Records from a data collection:
******

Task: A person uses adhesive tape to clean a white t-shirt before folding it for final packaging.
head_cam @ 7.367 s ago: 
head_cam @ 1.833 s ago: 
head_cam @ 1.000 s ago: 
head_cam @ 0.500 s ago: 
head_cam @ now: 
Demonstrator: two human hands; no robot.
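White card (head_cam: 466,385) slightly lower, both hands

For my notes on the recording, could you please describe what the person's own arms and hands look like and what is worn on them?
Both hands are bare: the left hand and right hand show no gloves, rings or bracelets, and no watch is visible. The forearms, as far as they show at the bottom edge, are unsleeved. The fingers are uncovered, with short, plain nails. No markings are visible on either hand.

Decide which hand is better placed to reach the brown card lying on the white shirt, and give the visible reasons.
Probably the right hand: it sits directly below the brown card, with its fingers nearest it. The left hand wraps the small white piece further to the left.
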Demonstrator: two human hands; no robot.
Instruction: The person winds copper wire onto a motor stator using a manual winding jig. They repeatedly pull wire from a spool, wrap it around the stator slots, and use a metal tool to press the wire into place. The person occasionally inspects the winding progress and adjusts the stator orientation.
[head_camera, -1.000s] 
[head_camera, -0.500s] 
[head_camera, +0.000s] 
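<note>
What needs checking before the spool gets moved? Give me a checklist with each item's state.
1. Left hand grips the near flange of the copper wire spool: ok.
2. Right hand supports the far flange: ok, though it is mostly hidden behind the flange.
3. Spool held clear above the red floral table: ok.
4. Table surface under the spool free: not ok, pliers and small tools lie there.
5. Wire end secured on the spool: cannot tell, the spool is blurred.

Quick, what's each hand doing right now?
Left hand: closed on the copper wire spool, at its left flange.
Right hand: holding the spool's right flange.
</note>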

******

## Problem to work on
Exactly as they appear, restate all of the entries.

## Response
Task: A person uses adhesive tape to clean a white t-shirt before folding it for final packaging.
head_cam @ 7.367 s ago: 
head_cam @ 1.833 s ago: 
head_cam @ 1.000 s ago: 
head_cam @ 0.500 s ago: 
head_cam @ now: 
Demonstrator: two human hands; no robot.
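White card (head_cam: 466,385) slightly lower, both hands

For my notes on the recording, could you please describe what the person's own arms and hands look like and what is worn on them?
Both hands are bare: the left hand and right hand show no gloves, rings or bracelets, and no watch is visible. The forearms, as far as they show at the bottom edge, are unsleeved. The fingers are uncovered, with short, plain nails. No markings are visible on either hand.

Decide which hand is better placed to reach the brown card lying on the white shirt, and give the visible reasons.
Probably the right hand: it sits directly below the brown card, with its fingers nearest it. The left hand wraps the small white piece further to the left.
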Demonstrator: two human hands; no robot.
Instruction: The person winds copper wire onto a motor stator using a manual winding jig. They repeatedly pull wire from a spool, wrap it around the stator slots, and use a metal tool to press the wire into place. The person occasionally inspects the winding progress and adjusts the stator orientation.
[head_camera, -1.000s] 
[head_camera, -0.500s] 
[head_camera, +0.000s] 
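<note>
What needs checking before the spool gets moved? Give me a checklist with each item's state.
1. Left hand grips the near flange of the copper wire spool: ok.
2. Right hand supports the far flange: ok, though it is mostly hidden behind the flange.
3. Spool held clear above the red floral table: ok.
4. Table surface under the spool free: not ok, pliers and small tools lie there.
5. Wire end secured on the spool: cannot tell, the spool is blurred.

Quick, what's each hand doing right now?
Left hand: closed on the copper wire spool, at its left flange.
Right hand: holding the spool's right flange.
</note>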

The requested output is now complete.